Thirty-one sources of the 114 targets were spectroscopically confirmed at 0.2 < z < 4 , identified primarily in the near-infrared with Keck MOSFIRE and some in the optical with Keck LRIS and DEIMOS .
The low rate of confirmation is attributable both to high rest-frame optical obscuration in our targets and limited sensitivity to certain redshift ranges .
The median spectroscopic redshift is \langle z _ { spec } \rangle = 1.55 \pm 0.14 , comparable to \langle z _ { phot } \rangle = 1.50 \pm 0.09 for the larger parent DSFG sample ; the median stellar mass is ( 4.9 ^ { +2.1 } _ { -1.4 } ) \times 10 ^ { 10 } M _ { \odot } , star-formation rate is 160 \pm 50 M _ { \odot } yr ^ { -1 } , and attenuation is A _ { V } = 5.0 \pm 0.4 .

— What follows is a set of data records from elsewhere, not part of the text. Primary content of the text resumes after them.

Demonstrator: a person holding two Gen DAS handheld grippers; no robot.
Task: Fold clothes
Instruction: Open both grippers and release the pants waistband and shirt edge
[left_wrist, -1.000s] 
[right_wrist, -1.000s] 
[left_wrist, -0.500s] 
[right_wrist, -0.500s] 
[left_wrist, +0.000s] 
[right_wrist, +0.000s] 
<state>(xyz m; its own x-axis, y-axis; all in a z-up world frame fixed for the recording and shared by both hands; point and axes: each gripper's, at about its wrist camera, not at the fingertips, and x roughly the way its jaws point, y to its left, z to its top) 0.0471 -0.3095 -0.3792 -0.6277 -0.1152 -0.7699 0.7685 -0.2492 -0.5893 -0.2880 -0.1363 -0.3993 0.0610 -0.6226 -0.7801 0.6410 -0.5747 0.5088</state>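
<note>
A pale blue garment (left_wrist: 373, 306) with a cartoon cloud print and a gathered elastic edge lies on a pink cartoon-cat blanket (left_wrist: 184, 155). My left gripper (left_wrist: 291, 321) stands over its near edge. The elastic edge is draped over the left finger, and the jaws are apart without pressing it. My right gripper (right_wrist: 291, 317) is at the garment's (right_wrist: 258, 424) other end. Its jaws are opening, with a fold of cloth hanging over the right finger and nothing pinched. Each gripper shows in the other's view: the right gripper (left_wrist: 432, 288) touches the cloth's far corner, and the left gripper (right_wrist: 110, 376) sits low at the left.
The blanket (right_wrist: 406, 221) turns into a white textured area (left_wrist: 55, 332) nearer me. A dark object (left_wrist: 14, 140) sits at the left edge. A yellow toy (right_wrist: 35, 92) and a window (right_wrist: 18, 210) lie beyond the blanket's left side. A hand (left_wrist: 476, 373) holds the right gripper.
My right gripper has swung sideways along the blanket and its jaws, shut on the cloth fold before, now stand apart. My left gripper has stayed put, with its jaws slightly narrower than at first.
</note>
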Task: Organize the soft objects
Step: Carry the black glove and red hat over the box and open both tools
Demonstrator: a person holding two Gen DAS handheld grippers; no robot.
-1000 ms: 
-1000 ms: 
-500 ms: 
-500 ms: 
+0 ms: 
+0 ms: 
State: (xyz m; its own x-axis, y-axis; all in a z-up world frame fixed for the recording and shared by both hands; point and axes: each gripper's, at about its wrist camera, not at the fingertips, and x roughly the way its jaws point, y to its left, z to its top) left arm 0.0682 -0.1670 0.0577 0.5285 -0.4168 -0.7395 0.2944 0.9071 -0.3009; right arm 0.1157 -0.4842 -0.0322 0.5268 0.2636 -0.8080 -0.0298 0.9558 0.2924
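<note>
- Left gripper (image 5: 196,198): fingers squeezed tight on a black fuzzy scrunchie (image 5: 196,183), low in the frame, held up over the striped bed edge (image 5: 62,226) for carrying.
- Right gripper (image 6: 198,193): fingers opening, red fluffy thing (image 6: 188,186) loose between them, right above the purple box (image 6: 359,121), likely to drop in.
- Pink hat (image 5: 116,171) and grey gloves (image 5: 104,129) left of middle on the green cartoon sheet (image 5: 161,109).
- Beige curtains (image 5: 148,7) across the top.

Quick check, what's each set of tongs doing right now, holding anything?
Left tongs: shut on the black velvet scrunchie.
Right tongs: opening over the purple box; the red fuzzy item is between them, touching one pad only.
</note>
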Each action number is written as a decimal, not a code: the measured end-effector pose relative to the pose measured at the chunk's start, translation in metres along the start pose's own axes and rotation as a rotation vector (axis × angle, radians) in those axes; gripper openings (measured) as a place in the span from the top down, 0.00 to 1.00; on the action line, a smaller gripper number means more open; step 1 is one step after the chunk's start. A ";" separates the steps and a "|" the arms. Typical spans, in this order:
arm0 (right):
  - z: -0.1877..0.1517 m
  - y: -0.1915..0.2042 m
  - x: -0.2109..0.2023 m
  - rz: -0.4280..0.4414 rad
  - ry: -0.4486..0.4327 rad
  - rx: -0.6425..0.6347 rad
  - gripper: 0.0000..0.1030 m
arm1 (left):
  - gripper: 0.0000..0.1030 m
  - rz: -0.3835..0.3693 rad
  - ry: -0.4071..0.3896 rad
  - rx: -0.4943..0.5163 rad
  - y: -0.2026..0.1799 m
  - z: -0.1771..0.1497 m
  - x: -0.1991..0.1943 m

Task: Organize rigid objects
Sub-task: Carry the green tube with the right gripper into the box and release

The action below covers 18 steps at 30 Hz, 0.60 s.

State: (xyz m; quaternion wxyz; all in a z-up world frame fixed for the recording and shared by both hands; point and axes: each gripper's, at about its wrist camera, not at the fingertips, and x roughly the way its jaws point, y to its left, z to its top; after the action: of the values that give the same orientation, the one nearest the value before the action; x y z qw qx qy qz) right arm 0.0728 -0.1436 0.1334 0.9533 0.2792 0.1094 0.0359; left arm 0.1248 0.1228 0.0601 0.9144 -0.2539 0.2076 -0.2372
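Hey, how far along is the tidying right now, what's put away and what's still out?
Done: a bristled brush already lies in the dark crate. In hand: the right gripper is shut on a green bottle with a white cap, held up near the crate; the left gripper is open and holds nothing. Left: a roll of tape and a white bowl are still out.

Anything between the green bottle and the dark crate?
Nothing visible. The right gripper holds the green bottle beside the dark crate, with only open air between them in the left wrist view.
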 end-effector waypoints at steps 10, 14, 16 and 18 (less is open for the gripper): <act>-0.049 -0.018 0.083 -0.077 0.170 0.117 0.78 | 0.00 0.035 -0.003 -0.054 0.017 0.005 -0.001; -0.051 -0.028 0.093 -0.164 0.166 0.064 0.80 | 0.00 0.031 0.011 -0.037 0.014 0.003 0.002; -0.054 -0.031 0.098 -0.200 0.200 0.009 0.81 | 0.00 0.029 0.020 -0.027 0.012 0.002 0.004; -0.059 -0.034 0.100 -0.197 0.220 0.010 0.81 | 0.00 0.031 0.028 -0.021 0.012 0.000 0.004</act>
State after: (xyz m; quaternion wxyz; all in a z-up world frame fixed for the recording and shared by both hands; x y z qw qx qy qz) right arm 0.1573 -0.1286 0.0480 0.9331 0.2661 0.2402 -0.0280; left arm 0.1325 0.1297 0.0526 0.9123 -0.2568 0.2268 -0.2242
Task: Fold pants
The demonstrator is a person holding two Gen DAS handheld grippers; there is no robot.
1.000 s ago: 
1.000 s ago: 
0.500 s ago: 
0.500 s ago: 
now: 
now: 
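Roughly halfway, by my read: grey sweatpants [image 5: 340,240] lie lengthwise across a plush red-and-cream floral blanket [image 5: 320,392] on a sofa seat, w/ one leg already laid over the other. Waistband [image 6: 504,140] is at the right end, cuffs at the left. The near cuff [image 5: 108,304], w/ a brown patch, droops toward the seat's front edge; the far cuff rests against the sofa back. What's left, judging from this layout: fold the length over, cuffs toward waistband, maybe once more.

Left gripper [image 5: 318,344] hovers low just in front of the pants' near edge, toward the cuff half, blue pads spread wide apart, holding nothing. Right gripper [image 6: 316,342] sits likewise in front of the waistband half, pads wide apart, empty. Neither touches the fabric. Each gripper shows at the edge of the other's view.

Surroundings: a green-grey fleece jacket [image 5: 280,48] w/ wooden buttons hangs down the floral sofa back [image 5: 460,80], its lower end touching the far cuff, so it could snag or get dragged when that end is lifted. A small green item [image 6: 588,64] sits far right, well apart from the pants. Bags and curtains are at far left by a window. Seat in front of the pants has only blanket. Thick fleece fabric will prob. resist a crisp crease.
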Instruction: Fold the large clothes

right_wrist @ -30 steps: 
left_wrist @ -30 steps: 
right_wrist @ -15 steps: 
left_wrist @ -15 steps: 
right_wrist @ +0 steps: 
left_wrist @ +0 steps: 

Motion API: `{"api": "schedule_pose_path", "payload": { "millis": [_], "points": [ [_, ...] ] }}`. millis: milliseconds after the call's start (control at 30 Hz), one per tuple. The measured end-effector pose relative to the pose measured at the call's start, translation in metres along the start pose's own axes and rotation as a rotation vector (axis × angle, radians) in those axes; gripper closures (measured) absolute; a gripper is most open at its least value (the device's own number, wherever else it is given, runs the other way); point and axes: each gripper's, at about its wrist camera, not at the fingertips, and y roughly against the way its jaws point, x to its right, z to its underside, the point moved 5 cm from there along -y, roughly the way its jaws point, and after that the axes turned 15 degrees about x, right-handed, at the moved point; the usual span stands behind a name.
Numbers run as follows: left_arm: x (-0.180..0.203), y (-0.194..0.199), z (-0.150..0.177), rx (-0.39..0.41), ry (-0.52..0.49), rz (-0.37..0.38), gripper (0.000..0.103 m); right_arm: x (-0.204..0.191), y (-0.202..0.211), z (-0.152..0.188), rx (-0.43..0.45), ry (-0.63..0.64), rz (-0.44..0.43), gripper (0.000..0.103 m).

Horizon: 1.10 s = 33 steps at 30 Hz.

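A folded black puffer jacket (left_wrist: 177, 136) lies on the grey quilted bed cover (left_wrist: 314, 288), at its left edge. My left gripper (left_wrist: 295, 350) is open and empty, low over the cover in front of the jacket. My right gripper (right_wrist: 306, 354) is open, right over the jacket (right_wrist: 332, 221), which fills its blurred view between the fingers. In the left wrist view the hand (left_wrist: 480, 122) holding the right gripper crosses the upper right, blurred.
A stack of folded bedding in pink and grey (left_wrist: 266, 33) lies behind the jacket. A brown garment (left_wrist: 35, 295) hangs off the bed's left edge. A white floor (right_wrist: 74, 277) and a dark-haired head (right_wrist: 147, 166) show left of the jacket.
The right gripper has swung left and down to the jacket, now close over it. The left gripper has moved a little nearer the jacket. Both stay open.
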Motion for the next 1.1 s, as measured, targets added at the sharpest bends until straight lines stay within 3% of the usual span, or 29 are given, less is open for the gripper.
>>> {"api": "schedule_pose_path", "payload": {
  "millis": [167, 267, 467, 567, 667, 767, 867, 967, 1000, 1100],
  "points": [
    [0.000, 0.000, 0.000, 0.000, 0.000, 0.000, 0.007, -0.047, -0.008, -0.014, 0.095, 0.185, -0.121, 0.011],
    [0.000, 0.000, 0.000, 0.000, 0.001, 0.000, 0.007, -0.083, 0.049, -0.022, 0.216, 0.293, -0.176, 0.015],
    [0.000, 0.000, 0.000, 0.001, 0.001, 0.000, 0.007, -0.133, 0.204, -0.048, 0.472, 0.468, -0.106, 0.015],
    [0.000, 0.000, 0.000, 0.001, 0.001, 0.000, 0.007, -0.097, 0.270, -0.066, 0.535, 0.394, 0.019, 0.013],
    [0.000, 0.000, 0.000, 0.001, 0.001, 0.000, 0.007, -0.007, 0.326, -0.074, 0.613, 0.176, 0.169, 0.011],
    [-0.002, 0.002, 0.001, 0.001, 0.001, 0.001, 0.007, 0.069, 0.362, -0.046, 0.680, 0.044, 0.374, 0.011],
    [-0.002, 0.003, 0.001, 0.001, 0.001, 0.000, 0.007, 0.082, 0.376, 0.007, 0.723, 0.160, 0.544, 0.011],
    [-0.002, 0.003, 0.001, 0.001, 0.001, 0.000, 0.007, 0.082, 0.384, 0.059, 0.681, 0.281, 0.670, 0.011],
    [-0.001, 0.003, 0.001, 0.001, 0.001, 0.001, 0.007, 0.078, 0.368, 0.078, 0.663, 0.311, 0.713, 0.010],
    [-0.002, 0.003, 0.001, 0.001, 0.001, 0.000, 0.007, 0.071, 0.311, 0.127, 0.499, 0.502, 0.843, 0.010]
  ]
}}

The high-quality photometric redshifts available in the COSMOS field allow us to test the robustness of photometric redshifts for DSFGs .
We find a subset ( 11/31 \approx 35 % ) of DSFGs with inaccurate ( \Delta z / ( 1 + z ) > 0.2 ) or non-existent photometric redshifts ; these have very distinct spectral energy distributions from the remaining DSFGs , suggesting a decoupling of highly obscured and unobscured components .
We present a composite rest-frame 4300–7300Å spectrum for DSFGs , and find evidence of 200 \pm 30 km s ^ { -1 } gas outflows .
Nebular line emission for a sub-sample of our detections indicate that hard ionizing radiation fields are ubiquitous in high- z DSFGs , even more so than typical mass or UV-selected high- z galaxies .
We also confirm the extreme level of dust obscuration in DSFGs , measuring very high Balmer decrements , and very high ratios of IR to UV and IR to H \alpha luminosities .
This work demonstrates the need to broaden the use of wide bandwidth technology in the millimeter to spectroscopically confirm larger samples of high- z DSFGs , as the difficulty in confirming such sources at optical/near-infrared wavelengths is exceedingly challenging given their obscuration .